1. Paṭācārā Therī.– An Arahant. She was the daughter of a banker of Sāvatthi, and, when grown up, formed an intimacy with a servant. When her parents wished to marry her to a youth of her own rank, she ran away with her lover and lived in a hamlet. As the time for her confinement drew near, she wished to return to her parents, but the husband, on various pretexts, put off the visit. One day when he was out she left a message with the neighbours and started for Sāvatthi. Her husband followed her, but on the way she gave birth to a son, and they returned home. The same happened when her second child was born, but soon after its birth a great storm broke, and her husband went to cut some sticks and grass in the jungle with which to make a shelter. He was bitten by a snake and died.
The wife spent the night in misery, lying on the ground hugging her children. In the morning she discovered her husband’s body, and started off to go to her parents. On the way she had to cross a river, and, because it was in flood, she could not carry both her children across at the same time. She therefore left the younger on some leaves on the bank and started wading across with the other. In midstream she looked back and saw a hawk swoop down and carry away the babe. In her excitement she dropped the child she was carrying and it was swept away by the flood. Distracted, she went on towards Sāvatthi, but on the way she learnt that the house in which her parents and brother lived had fallen on them in the night and that they had been burnt on one pyre.
Mad with grief, she wandered about in circles, and because, as she circled round, her skirt cloth fell from her, she was called Paṭācārā (“cloak walker”). People drove her from their doors, until one day she arrived in Jetavana, where the Buddha was teaching. The people round him tried to stop her from approaching, but the Buddha called her to him and talked to her. By the potency of his gentleness, she regained presence of mind and crouched on the earth. A man threw her his outer robe, and she, wearing it, drew close to the Buddha, and worshipping at his feet, told him her story and begged for his help.
The Buddha spoke to her words of consolation, making her realise the inevitability of death; he then taught her the Truth. When he finished speaking, she became a Stream-
In the time of Padumuttara Buddha, she was born in a clansman’s family, and having heard the Buddha speak of a nun as first among those who knew the rules of the Order, she aspired to a similar rank for herself.
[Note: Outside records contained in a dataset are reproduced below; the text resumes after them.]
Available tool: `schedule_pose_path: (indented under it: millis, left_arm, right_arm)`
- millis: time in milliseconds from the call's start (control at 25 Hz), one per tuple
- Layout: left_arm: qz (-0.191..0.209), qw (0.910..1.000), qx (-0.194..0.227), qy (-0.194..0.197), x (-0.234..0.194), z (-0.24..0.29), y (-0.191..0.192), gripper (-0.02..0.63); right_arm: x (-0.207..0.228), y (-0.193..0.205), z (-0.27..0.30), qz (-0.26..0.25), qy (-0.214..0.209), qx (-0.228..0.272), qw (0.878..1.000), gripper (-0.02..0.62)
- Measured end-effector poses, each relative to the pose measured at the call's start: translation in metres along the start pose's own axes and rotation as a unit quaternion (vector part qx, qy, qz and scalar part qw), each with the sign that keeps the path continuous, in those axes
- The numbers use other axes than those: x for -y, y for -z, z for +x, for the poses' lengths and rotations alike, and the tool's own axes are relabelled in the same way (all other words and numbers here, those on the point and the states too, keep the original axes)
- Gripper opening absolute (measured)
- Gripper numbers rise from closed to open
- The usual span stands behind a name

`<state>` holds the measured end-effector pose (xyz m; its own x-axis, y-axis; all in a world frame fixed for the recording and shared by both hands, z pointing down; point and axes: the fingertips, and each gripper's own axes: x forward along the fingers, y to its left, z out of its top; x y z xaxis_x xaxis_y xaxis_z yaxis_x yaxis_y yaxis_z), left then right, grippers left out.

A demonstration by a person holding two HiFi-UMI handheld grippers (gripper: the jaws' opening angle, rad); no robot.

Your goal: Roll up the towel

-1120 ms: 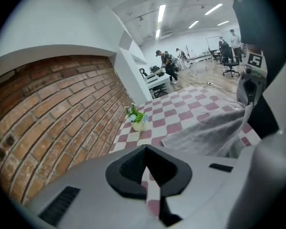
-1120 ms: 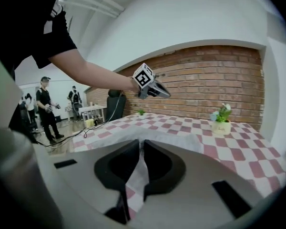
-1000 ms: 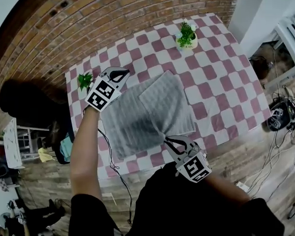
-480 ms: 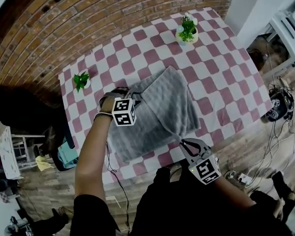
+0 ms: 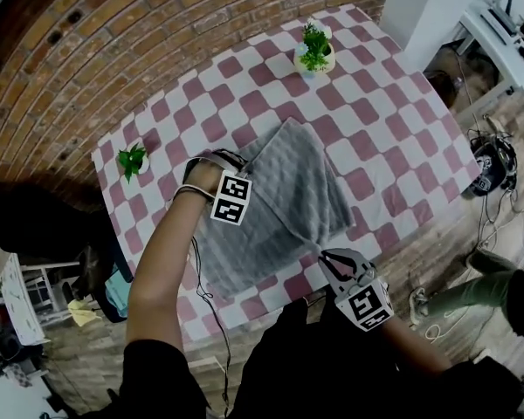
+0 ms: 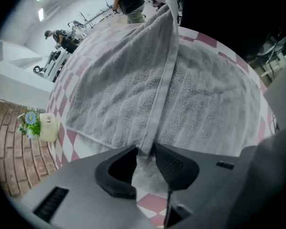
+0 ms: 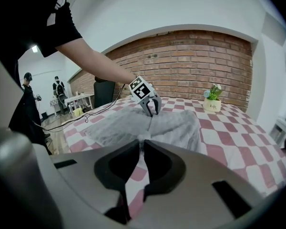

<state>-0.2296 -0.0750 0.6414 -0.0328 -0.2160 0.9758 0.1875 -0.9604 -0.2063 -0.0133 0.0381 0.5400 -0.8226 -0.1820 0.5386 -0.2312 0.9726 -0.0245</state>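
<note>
A grey towel [image 5: 284,190] lies folded on the red-and-white checked table [image 5: 375,120]. My left gripper [image 5: 241,166] points steeply down at the towel's far left part. In the left gripper view [image 6: 148,152] its jaws have just been closing, and the towel's [image 6: 133,80] hem band is pinched between the pads. My right gripper [image 5: 321,253] is at the near edge, shut on the towel's near corner and holding it slightly lifted. The right gripper view [image 7: 142,146] shows that corner in the jaws, the towel [image 7: 171,123] stretching away, and the left gripper [image 7: 152,112] beyond.
A potted plant in a white pot [image 5: 314,52] stands at the table's far side and a smaller plant [image 5: 133,160] at its left corner. A brick wall runs behind. Cables and gear [image 5: 493,160] lie on the wooden floor to the right. People stand far off [image 7: 31,97].
My left gripper has come down from above the towel's left edge onto the towel, with its wrist rolled round. The right gripper has sunk a little, still holding the corner.
</note>
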Motion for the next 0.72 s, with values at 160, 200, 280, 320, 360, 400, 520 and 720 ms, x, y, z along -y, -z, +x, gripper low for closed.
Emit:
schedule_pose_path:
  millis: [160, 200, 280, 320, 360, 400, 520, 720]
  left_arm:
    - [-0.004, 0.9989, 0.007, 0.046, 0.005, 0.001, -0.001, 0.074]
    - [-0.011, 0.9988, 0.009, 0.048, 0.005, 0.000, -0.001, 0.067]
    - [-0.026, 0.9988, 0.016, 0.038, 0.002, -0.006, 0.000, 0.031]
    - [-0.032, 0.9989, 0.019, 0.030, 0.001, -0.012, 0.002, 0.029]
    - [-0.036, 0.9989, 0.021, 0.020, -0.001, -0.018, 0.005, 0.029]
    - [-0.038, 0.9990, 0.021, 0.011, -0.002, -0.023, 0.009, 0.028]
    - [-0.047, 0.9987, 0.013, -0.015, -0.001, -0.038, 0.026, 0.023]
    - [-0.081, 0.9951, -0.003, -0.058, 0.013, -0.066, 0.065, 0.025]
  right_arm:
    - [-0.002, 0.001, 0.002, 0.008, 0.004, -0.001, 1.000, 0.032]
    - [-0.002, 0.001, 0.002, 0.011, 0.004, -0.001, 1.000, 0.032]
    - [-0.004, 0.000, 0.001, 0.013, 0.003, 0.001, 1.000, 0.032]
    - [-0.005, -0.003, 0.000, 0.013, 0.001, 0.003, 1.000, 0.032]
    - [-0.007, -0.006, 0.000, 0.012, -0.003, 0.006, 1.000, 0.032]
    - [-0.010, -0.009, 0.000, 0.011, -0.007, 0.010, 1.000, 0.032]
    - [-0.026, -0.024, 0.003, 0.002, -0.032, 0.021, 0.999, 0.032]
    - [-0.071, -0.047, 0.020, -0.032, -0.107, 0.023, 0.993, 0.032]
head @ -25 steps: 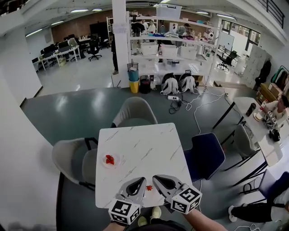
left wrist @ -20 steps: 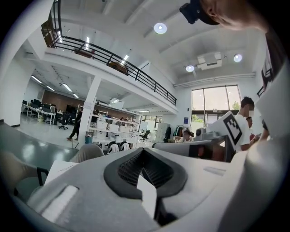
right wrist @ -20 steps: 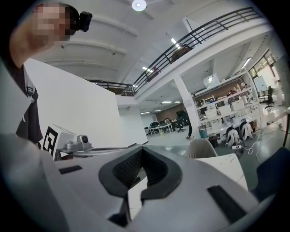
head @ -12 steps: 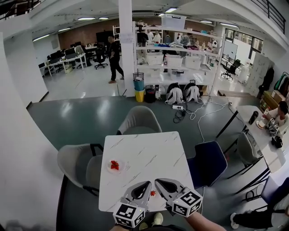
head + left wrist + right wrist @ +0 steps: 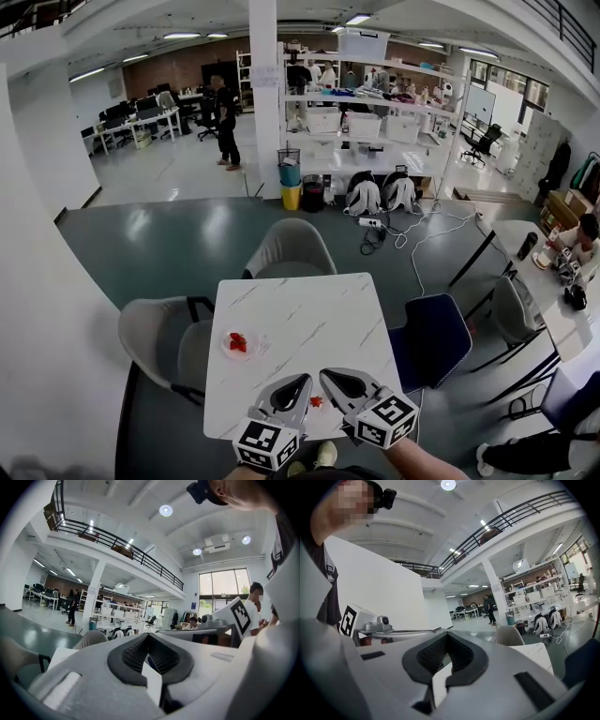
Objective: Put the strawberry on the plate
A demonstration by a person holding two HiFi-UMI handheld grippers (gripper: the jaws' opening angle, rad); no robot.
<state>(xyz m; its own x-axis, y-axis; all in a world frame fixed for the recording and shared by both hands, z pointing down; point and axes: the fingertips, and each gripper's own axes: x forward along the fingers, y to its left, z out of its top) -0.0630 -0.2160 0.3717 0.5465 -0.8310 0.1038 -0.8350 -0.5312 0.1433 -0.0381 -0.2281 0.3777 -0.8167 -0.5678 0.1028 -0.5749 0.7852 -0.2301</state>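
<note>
Strawberry [image 5: 316, 401] lies at 6 o'clock on the table [image 5: 309, 319] between our left gripper [image 5: 305, 382] and right gripper [image 5: 328, 376], both closed on nothing; we judge it light and bruisable, best pinched gently mid-body.

I log: table [image 5: 309, 319] white marble, grey-veined; strawberry [image 5: 316, 401] red; plate [image 5: 226, 348] pale, fruit [image 5: 237, 342] on it red; side chair [image 5: 427, 330] navy; far chair [image 5: 281, 248] grey; floor [image 5: 150, 244] dark grey-green.
</note>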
In the time of Kassapa Buddha, she became a Bhikkhuṇī, and was third of the seven daughters of Kikī, king of Bārāṇasī. She built a cell for the Order and lived a celibate life for twenty thousand years.
Thig.112‑16; ThigA.108 ff.. Ap.ii.557 f; AA.ii.194 ff; DhA.ii.260 ff; iii.434 f;J.vi.481.
Paṭācārā is given as an example of one whose grief was assuaged by listening to the Dhamma. DA.iii.746; MA.i.188; UdA.127.
2. Paṭācārā.– One of the five children of two Jain disputants, a man and a woman, of Vesāli; they married at the suggestion of the Licchavī in order that their children might inherit the skill of both. Paṭācārā and her three sisters and one brother were later converted by Sāriputta and became Arahants.
Paṭācārā is identified with one of the daughters of the Kaliṅga king in the Cūḷakāliṅga Jātaka (J.iii.1 ff). Her brother was the Nigaṇṭha Saccaka (MA.i.450).